Why DevOps Is Important During the COVID-19 Pandemic
Disruption is the name of the game these days, from current remote work settings due to COVID-19 to even more normal, every-day disruptions (like the process of moving and renovating a home, which I’m currently experiencing first-hand). As a habit-driven developer myself, I have come to the realization that the stable work environment I’ve come to rely on is no more.
What I soon learned about this “new normal” is that business progress would continue without skipping a beat, even if parts of my personal life and day-to-day work experience would be disrupted.
As these innovation cycles and demands continue to accelerate, development teams are feeling more pressure than ever to build and deploy application releases and updates at what can seem like lightning speed. Agility and efficiency within development teams has never been more critical, even as work and collaboration has become harder in our current remote work setting. The market is delivering tools to support these development pipelines, but organizations must provide developers with more training and support if we want to see the full benefits of this new paradigm.
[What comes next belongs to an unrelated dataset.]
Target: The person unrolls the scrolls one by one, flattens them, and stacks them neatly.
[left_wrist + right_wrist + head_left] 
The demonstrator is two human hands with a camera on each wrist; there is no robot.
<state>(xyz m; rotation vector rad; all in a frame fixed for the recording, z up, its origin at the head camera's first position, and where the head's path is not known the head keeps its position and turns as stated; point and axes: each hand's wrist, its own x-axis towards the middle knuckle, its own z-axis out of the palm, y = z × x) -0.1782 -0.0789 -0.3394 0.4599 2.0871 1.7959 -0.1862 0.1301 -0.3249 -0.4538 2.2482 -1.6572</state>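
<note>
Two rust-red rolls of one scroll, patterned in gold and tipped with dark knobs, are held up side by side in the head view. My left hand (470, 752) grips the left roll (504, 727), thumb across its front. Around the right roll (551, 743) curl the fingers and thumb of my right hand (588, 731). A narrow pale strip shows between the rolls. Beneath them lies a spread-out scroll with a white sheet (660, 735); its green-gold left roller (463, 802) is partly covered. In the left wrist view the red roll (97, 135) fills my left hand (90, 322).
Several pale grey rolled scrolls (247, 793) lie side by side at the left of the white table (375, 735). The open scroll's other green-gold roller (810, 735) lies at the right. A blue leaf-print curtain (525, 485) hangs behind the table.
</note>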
It’s no secret that IT teams have been leveraging new avenues of collaboration, like DevOps, that provide the efficiency, flexibility, speed, and feedback loops required for optimal workflows and agile innovation. And while traditional software companies have long relied on DevOps, more organizations are increasingly leaning on its practices, particularly during present times when there is a distributed workforce.
While DevOps is nothing new to the developer world, the benefits of the philosophy have come to the forefront with the global shift to remote work. I have seen firsthand that the remote developer experience makes it more difficult to innovate, without regular in-person collaboration with peers. In the current COVID-19 environment, we’re lacking the normal face-to-face interaction at conferences, hackathons, or other gatherings where connections are made and inspiration may be found. The sole fact that development teams are distributed with the rest of the workforce makes communication and real-time collaboration and experimentation more difficult, the impact of which is often magnified as IT personnel are also required to help support digital transformations and troubleshoot remote employee challenges.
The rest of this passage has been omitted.